To pin `count_varints_strict` specifically, extend
`tests/common/adversarial.rs` with a
`truncate_relation_memids(pbf, blob_idx, relation_idx)` primitive
(~30 lines walking PrimitiveBlock -> PrimitiveGroup -> Relation
field 9), then strengthen the test to assert the
`reframe_relations: ... memids|types` substring.
### T05 - Deferred parity surfaces
Three sites need lib-API plumbing of `jobs` before parity tests
can be added:
- ALTW external stage 4 worker count (currently hard-coded)
- Geocode Pass 1.5 / Pass 3 Stage A parallel degree
- `check --refs` (T09 below)
A future PR can plumb a `jobs` arg through whichever pipeline is
the focus and add the matching parity test then.
### T07 - Proptest backlog
Three deferred extensions:
- `parse_osc_file` proptest - the symbol takes a `&Path`, not
bytes; needs a wrapper that writes bytes to tempdir and parses,
or a different entry point.
- apply/derive inverse property - needs more scaffolding than fits
the current batch.
- Header flag combinations - small additional set, low priority.
### T08 - Boundary-twin scan across modules
Practice memo, no discrete deliverable.
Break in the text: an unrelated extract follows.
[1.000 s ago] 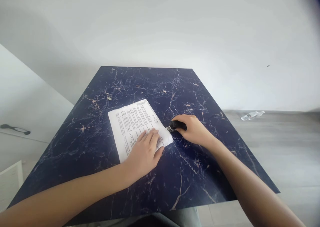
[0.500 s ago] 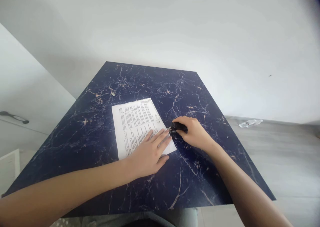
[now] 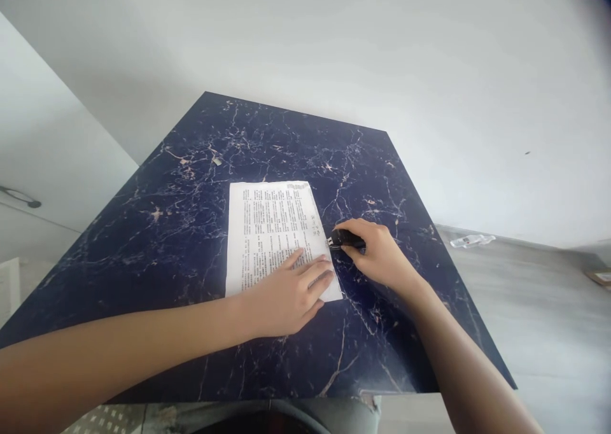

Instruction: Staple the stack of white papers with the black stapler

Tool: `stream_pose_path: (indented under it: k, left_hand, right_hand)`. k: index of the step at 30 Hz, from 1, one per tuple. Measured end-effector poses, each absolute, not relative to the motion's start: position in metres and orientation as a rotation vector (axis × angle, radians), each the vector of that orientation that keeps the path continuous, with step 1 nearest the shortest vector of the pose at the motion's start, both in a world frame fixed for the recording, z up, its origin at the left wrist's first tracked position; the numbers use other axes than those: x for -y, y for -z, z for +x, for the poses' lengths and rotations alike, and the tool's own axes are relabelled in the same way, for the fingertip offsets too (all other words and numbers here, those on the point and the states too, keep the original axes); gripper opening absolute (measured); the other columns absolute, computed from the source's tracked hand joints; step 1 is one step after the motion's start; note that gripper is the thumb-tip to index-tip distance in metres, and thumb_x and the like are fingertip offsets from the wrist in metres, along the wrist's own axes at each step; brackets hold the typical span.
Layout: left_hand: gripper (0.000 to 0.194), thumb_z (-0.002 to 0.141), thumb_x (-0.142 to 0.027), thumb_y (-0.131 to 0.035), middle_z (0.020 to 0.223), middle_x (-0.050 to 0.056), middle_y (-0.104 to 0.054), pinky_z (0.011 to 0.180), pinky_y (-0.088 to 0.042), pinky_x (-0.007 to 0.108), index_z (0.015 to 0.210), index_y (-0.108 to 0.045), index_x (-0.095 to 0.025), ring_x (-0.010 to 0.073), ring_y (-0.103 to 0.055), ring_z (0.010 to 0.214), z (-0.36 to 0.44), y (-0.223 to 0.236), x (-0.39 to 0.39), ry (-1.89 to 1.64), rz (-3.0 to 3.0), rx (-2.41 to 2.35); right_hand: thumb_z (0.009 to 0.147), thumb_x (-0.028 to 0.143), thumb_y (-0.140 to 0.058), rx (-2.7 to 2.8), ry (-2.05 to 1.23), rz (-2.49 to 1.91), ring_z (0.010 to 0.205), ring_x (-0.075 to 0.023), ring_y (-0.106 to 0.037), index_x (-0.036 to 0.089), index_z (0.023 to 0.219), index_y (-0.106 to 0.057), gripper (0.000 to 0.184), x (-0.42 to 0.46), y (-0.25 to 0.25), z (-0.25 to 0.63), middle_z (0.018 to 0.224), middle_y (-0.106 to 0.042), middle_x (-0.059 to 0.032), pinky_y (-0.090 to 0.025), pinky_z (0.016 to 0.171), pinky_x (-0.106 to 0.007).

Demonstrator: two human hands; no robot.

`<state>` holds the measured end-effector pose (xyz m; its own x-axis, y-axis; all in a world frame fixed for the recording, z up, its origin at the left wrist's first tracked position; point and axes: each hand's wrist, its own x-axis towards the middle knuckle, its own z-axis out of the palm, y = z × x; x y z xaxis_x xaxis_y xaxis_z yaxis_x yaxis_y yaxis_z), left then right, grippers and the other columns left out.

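Note:
A white printed sheet of paper lies on the dark blue marble-patterned table, its lines of text running away from me. Spread flat over its lower right part is my left hand, fingers apart. At the paper's right edge, my right hand is wrapped around a small black stapler. The stapler's metal front end meets that edge; whether the paper sits between its jaws I cannot tell. Whether the paper is one sheet or several is also unclear.
A clear plastic package lies on the grey floor to the right of the table. A pale wall stands behind the table. On the left is a white panel with a dark handle. My legs are under the near edge.
The paper has turned to lie straighter, with my left hand moving along with it. My right hand keeps its hold on the stapler at the paper's edge. The camera view has tilted slightly.

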<state>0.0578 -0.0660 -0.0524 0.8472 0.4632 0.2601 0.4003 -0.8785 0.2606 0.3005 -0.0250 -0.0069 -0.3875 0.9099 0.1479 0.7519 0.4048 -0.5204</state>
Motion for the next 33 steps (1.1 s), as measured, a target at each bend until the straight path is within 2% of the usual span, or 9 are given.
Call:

When landing a fix in one
module, add one regression test per twin site in the same commit:
- `commands/sort/mod.rs:178-181` is the same overlap-run
kind-boundary bug as the just-fixed `cat/dedupe.rs:225`.
- `write/parallel_writer.rs` and `write/parallel_gzip.rs` both
silently swallow `Drop`-path errors.
- The kind-placeholder-on-non-indexed pattern from apply-changes
recurs in altw, extract-multi, getid, cat, tags-filter.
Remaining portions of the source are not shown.